You are reading a post in the series “Facing the Raven,” which is itself part of our larger “Science Fiction & Biblical Reality” series that can also be read in Finding Faith Inside the Big Blue Box: A Whovian’s 30 Day Devotional.
When The Doctor dies and subsequently regenerates, nothing much around him has changed. He (or she) staggers to his feet, and we are all shocked at his new appearance, but the world, itself, remains as fractured and corrupt as it was a few seconds before. The Doctor changes, but everything else stays the same.*
Truth be told, the same can be said for us when we first come to Christ. The change, from our perspective, is unseen, taking place spiritually. Our regeneration is first and foremost between God and ourselves only. It is only after the Holy Spirit has begun to draw out this new life, filling every area of spirit with the love and presence of God that the effects of our regeneration can be seen. Through Christ, We become a new person, changed from the inside out. We are reborn…
…For a new world.
“Therefore if any man be in Christ, he is a new creature: old things are passed away; behold, all things are become new.”
That’s how I learned 1 Corinthians 5:17 as a boy. It’s not a bad translation, but it’s missing something that I think the more modern translations store: Instead of “he is a new creature” the NIV reads “the new creation has come.”
There’s a deep difference here. Jesus’s death and resurrection haven’t just purchased us a new life: they have begun a process that will result in an entirely new creation. This universe is enslaved to entropy and bound to destruction, thanks to humanity’s fall and the universal effect of sin. The new universe, the new creation that is yet to be revealed, however, will be perfect. Never ending. Never failing or fading. Eternal, not because it has no beginning, but because its source, and ours, will be the very life of God. We, the finite, will enter into the life of the eternal God. We who had our beginnings in this world, who have found a new beginning in Christ, will, at some glorious point in the future, cease to have an ending.

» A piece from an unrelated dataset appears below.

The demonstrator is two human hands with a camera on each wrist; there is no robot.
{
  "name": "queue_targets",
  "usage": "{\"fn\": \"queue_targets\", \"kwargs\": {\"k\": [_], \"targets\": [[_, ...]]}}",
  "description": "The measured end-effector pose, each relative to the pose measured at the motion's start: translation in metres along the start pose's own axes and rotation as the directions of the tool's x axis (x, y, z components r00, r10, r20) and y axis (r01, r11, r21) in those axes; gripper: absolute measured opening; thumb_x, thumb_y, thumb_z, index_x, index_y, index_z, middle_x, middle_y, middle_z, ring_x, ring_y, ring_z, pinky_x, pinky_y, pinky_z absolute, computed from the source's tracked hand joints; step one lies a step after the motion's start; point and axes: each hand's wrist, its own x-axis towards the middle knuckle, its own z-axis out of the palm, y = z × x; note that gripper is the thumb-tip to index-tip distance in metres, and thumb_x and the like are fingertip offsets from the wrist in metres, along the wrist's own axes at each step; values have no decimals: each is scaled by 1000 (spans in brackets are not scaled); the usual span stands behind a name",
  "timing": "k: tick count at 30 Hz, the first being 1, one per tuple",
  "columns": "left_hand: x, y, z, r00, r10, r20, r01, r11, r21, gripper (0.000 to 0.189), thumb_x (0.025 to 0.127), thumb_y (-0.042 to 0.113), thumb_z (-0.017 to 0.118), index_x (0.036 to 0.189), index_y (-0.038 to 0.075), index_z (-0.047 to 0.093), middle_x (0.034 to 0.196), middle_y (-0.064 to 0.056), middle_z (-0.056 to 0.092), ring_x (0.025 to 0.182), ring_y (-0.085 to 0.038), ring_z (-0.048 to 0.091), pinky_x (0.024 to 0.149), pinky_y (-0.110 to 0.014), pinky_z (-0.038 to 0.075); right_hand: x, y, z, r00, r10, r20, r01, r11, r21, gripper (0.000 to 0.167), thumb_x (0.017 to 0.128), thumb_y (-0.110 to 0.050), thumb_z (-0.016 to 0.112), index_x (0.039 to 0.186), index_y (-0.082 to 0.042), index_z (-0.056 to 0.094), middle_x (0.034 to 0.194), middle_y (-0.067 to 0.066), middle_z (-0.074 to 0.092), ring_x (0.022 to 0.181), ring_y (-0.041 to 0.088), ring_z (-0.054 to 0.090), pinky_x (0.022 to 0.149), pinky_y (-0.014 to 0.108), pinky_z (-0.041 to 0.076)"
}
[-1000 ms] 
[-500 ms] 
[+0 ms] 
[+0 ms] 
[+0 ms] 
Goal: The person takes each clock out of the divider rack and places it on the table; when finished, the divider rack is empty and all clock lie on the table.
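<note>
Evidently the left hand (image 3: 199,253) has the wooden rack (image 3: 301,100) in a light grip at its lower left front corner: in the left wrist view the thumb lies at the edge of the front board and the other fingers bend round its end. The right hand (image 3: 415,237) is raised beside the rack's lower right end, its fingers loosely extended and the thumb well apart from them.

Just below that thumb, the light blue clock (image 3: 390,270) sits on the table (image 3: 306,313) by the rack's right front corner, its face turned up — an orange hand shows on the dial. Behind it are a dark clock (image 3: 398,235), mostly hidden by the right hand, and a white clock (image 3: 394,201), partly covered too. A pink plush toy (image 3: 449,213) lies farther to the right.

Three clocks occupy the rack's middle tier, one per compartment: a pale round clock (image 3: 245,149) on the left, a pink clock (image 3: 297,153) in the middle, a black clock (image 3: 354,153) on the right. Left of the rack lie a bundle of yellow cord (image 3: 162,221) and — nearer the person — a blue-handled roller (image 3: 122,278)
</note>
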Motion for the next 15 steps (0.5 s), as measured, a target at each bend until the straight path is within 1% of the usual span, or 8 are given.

That’s the essence of Christian message: we were created to be with God. We lost that opportunity and have suffered under the fact and fear of death ever since.
Until Jesus.
Until the cross and the empty tomb rewrote everything. Now, through Christ, through His Spirit, we been made alive,** enterally so, in our hearts. As wonderful as that is, there is still more to come. For we have been reborn in our hearts, not just so that we can die at peace with God and so escape wrath, but so that we can die in this world and enter into the next one, there to live abundantly, amazingly forever.

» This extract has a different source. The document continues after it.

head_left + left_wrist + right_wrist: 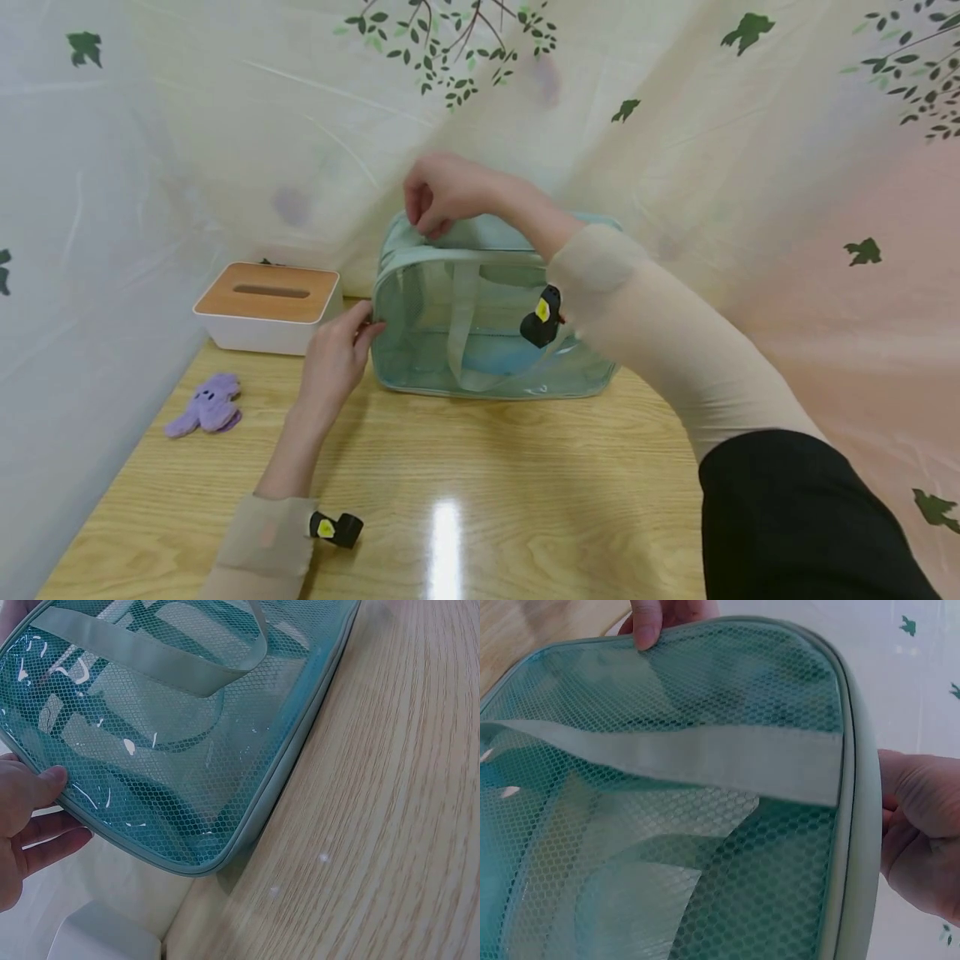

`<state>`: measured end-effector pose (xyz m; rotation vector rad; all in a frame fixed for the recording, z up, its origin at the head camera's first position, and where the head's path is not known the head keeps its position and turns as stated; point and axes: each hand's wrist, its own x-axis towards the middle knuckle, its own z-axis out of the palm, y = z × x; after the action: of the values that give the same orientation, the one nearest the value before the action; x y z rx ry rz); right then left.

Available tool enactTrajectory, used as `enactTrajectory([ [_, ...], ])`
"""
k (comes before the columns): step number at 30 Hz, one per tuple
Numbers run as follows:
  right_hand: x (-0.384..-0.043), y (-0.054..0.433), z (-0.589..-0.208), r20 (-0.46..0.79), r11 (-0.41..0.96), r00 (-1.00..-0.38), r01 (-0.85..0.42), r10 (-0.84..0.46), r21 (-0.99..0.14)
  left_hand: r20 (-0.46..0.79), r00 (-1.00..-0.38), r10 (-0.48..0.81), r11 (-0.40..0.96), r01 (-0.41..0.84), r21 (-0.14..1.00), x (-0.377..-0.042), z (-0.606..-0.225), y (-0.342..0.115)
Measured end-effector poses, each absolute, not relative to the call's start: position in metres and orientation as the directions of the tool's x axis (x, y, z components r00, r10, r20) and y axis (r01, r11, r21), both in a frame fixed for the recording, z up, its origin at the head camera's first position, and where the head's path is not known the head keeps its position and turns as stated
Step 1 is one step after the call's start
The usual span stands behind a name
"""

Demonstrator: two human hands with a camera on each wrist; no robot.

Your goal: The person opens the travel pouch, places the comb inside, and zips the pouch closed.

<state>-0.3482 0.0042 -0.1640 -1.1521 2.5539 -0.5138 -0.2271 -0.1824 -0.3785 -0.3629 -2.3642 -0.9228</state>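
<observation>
A mint-green mesh bag (495,317) with clear, shiny panels and a pale strap handle (462,321) stands upright on the table. My left hand (335,350) pinches its left side edge, thumb (51,782) on the front panel and the other fingers behind the rim. Over the top left of the bag, my right hand (450,196) has its fingers curled down, fingertips pinched at the top edge. Whatever small part lies between those fingertips is hidden. In the right wrist view, the right hand (926,829) shows behind the bag's piped rim (859,847).
Left of the bag stands a white tissue box (266,308) with a wooden lid. A purple plush toy (210,406) lies in front of it. A pale curtain (300,150) with leaf prints hangs right behind the bag. The wooden table (487,483) reaches toward me.
</observation>
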Motion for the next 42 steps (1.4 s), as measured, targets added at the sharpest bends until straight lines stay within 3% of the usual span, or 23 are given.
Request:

The old creation is bound for death due to damage it sustained through sin. It cannot contain the eternal. That’s why a new creation is on the way. And let’s make sure that you’re understanding me: this will be a new creation, a new physical universe designed to be and do what the old one failed to be and do. In this world, we will live physically forever. Our regeneration may only be spiritual, internal, at this moment, but it will be so much more. We have been reborn spiritually, but when the time comes, we will be reborn physically so that we can inhabit a reborn physical universe.

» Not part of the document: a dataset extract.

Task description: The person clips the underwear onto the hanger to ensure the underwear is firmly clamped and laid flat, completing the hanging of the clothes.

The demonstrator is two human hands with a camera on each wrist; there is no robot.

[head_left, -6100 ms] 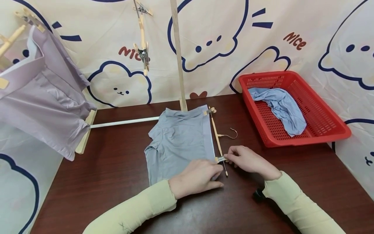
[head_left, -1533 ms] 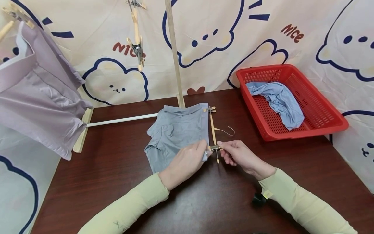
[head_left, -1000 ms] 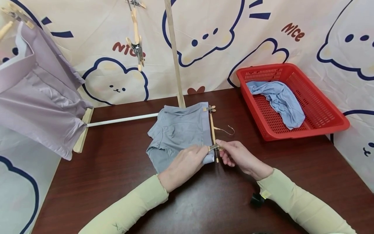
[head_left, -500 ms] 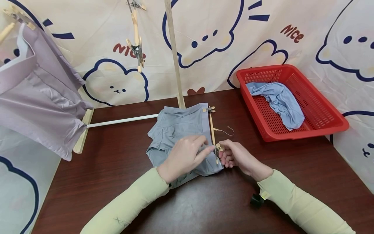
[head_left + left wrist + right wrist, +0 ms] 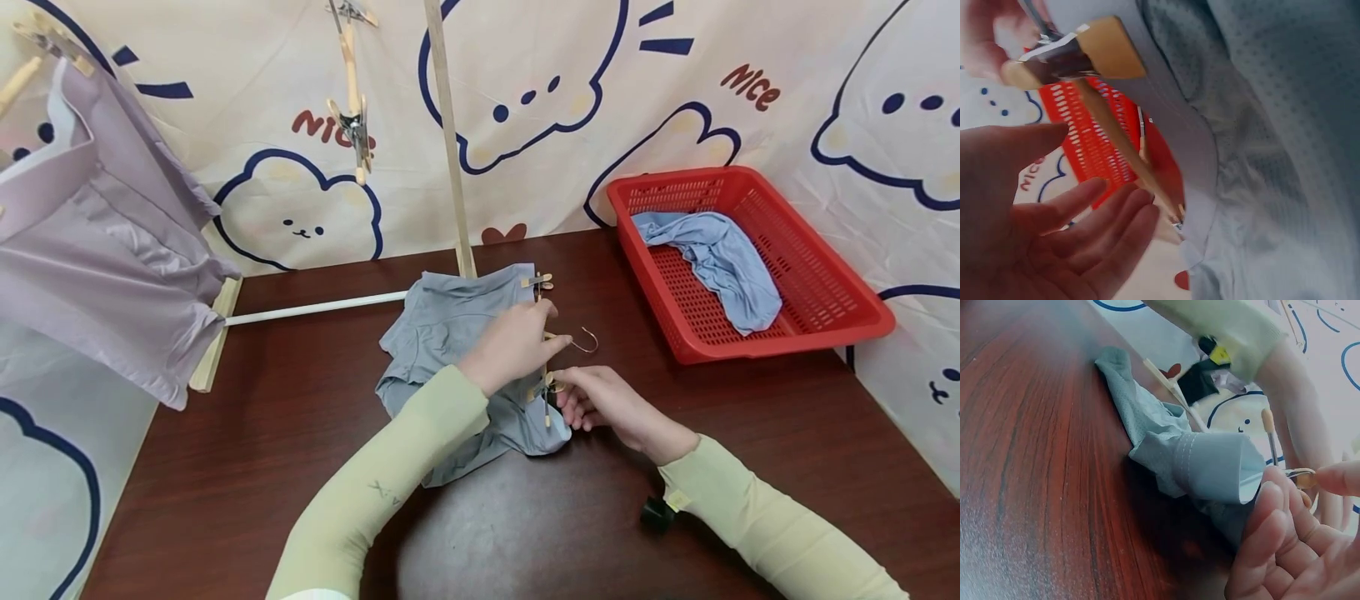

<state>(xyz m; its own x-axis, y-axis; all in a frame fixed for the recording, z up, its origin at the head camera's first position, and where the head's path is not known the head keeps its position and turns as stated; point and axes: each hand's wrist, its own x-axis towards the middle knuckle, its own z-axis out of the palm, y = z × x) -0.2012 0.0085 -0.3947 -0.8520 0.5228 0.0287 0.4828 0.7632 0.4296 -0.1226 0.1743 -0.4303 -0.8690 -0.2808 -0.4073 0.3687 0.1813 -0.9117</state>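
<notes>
Beside left fingers (image 5: 1125, 247), apart, hanger (image 5: 1112, 134), partly hidden in head view, right fingers (image 5: 1260, 540) seemingly pinching clip (image 5: 1110, 50)

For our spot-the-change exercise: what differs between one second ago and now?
The left hand let go of the waistband and moved farther from the person, beside the hanger's middle. The near side of the grey shorts shifted toward the person. Unchanged: the right hand at the near clip, the red basket.

Gap between hanger hook (image 5: 597, 340) and red basket (image 5: 795, 341); pole (image 5: 452, 150) blocks behind grey shorts (image 5: 442, 329).
</notes>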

The Doctor’s regenerations are flashy and fantastic, but they don’t change much of anything beyond himself. Our regeneration is more subtle, starting first in our hearts before working its way outward, so that, in an instant, at some point in the future, we will be physically reborn to match our reborn spirit. And these new bodies will step foot onto new physical world where we will live for eternity with God.
The Doctor regenerates and goes off searching for something to entertain and challenge him on a far-off world.
We, however, are reborn for the express purpose of entering into a new, eternal world where God Himself will be with us, inviting us into a never-ending adventure of knowing Him in all His infinite wonder and beauty.

*Except, sometimes, for the TARDIS set.